When in doubt Smith's custom was to exchange hostages. He made this known but the Indians were reluctant to comply. After consultation among themselves four or five of them ran out in the creek bringing with them their hostage.
Still distrustful, Smith sent one of his men, Anas Todkill, ashore to look around. Within a stone's throw of the landing Anas discovered two or three hundred Indians in ambush among the trees. Todkill attempted to return to the barge but was intercepted by the Rappahannocks. At the same time the Indian hostage jumped from the barge but was instantly killed in the water by the English. A volley of shot from the barge scattered the Indians and Todkill managed to escape. Several Indians were wounded and killed but the English were unharmed.
In this short while many arrows were shot but the barge was protected by Indian shields, or targets, woven so firmly of sticks and grass that no arrow could penetrate them. These Smith had gotten from the Massawomeks.
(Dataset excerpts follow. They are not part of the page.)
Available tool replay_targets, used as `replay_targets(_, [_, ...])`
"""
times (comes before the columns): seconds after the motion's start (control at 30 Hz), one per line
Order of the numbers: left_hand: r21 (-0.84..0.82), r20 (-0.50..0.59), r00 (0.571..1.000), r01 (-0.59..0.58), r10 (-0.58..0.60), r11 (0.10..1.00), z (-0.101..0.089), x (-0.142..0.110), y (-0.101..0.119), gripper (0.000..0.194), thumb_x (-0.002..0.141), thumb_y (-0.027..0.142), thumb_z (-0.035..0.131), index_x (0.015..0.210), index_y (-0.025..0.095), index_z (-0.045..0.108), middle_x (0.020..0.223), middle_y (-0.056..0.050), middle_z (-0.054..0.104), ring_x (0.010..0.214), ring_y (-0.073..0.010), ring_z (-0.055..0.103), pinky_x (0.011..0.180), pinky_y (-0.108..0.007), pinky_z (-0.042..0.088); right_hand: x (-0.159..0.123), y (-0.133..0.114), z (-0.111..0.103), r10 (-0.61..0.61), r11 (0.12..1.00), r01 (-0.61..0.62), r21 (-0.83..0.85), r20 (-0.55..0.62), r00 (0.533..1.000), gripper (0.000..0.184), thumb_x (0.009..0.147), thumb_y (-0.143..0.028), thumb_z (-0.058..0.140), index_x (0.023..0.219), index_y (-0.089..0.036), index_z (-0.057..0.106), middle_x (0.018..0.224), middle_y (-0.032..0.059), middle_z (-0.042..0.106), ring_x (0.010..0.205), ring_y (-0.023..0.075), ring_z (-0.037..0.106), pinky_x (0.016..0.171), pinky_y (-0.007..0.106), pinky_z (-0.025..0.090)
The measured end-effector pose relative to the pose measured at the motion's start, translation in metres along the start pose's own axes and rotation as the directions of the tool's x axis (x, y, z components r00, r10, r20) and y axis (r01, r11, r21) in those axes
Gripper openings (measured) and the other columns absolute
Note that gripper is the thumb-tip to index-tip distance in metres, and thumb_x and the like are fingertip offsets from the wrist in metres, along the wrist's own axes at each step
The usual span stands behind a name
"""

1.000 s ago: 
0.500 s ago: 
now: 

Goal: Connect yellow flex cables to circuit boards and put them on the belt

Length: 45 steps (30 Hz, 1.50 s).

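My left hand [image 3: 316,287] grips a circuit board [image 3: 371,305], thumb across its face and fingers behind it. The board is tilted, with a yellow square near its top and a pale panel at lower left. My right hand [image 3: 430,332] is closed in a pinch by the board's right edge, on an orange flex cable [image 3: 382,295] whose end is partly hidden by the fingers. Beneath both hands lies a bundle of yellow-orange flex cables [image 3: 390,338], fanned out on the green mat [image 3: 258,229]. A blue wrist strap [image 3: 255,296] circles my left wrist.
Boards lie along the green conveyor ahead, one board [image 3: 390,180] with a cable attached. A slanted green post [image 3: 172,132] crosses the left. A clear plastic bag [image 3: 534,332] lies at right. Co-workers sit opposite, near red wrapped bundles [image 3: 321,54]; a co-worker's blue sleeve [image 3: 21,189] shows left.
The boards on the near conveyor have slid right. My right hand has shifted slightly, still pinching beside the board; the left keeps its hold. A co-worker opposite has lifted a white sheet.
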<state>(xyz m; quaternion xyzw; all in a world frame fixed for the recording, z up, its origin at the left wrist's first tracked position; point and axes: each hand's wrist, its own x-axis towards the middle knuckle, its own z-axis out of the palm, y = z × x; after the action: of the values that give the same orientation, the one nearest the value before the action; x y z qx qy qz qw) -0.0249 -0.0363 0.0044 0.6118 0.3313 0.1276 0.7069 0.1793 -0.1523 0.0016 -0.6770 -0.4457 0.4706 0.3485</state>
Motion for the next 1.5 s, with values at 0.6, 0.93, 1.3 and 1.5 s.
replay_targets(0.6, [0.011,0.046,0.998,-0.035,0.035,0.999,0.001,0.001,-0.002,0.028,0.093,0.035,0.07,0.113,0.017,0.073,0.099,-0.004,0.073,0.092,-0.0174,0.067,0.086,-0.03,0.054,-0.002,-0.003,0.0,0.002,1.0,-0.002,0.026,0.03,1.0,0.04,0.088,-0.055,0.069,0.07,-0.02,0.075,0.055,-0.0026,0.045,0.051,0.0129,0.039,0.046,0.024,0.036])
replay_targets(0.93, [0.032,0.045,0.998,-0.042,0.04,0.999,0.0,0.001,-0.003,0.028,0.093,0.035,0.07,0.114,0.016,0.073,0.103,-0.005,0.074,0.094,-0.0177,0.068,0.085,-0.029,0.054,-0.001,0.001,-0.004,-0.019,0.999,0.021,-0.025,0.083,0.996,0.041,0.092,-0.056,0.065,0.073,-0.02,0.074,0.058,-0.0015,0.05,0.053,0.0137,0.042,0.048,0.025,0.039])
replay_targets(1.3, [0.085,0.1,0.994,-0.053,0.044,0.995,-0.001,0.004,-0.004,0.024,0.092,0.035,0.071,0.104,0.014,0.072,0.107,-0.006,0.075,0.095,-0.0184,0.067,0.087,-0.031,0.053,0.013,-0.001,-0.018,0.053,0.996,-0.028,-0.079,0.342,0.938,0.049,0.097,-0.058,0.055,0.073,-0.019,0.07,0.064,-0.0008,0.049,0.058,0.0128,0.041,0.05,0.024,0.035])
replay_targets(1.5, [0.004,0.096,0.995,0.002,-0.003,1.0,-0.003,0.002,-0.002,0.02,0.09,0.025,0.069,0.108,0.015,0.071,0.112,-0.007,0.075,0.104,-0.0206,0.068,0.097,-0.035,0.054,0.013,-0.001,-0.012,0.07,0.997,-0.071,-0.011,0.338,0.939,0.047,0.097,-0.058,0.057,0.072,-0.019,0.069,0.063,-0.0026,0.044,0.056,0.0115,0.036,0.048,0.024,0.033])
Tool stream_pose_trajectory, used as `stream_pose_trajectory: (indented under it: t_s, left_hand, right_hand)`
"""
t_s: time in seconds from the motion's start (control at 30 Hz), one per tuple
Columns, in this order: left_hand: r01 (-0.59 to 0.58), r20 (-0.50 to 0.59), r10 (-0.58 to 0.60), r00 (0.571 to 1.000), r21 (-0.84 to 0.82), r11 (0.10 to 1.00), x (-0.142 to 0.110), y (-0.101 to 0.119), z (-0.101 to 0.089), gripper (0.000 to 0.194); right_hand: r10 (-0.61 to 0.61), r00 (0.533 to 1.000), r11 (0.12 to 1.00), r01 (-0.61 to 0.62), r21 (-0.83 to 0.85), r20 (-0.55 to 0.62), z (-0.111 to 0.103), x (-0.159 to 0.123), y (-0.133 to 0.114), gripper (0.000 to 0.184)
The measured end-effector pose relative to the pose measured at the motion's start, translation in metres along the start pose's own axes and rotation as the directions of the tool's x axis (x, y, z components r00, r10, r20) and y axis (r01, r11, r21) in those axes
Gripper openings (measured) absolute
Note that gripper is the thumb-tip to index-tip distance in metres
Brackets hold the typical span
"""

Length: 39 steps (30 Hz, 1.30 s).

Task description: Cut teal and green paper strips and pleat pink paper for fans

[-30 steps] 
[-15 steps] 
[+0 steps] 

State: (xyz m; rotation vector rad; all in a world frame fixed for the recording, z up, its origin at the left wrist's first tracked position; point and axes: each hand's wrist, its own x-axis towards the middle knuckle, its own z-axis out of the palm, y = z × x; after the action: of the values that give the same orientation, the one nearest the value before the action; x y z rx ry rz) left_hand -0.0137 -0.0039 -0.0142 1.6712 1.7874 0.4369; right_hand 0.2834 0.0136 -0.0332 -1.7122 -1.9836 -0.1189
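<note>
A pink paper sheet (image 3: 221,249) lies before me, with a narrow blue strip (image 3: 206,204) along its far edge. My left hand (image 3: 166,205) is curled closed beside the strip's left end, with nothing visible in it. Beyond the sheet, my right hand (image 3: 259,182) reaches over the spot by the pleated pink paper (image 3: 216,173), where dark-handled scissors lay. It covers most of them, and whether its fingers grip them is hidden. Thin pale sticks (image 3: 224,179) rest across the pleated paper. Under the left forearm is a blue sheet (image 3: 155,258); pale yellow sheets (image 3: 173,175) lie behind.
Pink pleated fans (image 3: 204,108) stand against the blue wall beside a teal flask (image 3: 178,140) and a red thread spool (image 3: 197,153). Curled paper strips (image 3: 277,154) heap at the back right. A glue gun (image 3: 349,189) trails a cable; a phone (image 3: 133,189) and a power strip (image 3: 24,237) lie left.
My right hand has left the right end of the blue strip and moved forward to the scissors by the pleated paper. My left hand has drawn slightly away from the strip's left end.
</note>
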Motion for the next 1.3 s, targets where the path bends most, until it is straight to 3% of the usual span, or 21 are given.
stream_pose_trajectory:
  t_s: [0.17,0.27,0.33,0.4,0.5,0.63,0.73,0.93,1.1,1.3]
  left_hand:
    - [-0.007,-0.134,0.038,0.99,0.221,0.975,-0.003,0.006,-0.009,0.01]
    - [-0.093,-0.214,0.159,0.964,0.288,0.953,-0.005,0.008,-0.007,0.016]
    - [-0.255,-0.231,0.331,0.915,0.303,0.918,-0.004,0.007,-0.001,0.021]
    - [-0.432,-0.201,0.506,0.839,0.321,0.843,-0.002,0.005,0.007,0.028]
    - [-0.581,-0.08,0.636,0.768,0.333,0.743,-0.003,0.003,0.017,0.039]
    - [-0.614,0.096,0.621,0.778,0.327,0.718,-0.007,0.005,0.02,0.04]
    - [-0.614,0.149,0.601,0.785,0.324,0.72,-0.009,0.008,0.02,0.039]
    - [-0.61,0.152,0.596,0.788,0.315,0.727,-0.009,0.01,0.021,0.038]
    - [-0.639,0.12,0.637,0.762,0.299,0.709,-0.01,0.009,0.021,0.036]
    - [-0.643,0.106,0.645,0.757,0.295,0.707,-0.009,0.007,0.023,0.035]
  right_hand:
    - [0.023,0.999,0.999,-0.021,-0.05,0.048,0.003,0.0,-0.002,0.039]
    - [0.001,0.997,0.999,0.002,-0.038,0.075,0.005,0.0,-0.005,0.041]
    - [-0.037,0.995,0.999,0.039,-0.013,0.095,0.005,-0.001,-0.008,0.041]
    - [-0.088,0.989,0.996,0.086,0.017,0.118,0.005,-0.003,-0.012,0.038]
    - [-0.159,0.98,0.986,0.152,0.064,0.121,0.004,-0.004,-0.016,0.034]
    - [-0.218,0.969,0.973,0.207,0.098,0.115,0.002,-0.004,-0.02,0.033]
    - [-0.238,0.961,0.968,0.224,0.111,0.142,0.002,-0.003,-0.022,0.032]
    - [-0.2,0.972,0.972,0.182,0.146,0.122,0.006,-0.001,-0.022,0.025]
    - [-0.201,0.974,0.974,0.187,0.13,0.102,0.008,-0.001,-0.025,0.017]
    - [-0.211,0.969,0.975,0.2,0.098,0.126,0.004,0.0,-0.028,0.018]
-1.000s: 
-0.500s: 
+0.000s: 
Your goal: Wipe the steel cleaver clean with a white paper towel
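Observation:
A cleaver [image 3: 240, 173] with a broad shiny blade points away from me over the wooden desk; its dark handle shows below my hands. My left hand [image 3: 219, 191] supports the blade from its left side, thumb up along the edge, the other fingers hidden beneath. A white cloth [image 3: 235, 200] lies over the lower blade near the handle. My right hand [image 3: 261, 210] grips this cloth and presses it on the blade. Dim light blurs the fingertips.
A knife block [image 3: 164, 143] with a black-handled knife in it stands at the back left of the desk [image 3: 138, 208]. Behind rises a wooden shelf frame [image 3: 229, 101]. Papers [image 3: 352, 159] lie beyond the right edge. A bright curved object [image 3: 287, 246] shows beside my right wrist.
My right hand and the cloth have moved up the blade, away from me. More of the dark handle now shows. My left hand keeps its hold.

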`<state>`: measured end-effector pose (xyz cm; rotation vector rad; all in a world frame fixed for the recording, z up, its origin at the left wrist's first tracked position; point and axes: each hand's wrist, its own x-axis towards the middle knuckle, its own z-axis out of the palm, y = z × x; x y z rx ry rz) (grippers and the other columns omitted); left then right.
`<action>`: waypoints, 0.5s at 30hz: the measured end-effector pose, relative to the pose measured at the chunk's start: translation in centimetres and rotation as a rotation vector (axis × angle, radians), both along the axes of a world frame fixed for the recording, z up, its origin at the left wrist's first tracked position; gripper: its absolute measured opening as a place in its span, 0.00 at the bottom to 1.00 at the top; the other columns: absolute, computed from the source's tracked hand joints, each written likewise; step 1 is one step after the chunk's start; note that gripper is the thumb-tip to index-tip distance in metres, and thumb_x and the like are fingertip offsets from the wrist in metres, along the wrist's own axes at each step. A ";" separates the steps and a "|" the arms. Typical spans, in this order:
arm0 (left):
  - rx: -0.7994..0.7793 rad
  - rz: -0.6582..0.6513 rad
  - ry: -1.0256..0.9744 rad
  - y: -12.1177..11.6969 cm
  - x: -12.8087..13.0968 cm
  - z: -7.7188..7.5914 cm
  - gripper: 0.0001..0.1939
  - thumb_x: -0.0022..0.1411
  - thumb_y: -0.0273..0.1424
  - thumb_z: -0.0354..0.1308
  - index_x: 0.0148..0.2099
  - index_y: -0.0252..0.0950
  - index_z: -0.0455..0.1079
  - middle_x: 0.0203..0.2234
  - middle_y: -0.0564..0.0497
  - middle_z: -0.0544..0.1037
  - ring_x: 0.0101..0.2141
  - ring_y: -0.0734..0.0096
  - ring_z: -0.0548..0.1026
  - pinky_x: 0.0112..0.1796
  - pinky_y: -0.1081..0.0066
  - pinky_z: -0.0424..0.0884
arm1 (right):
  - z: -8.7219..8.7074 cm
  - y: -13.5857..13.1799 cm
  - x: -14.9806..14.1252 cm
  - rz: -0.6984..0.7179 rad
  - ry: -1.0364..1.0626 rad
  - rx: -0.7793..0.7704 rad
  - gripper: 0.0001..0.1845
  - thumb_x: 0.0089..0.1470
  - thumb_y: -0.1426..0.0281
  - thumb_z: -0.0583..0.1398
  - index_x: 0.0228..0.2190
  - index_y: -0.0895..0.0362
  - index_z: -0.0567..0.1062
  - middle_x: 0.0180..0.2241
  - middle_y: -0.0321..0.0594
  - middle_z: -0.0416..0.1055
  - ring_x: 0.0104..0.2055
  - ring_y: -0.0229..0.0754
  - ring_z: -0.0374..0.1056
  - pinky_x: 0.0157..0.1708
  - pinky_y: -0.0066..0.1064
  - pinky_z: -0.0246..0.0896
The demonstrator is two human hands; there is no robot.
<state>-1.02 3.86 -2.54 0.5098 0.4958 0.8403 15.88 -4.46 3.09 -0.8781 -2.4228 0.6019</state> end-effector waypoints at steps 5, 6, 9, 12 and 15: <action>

Captain Smith and his comrades carried the captured canoes and arrows across the river as gifts to Mosco and his friends. The return of the English "was hailed with a trumpet."
When the barge started up the river the next day Mosco was one of the company. As they passed through a narrow place in the river, arrows that seemed to fly from unseen hands began to hit the shields around the boat. At the first arrow Mosco fell flat, hiding his head against the bottom of the barge, but he directed his friends where to look in the marsh, at the little bushes growing amongst the grass. The guns were trained accordingly and at the first volley the bushes fell down and the ambush disappeared. After the barge had moved about half a mile away the Englishmen looked back and saw the thirty or forty Rappahannocks of the ambuscade "dancing and singing very merrily."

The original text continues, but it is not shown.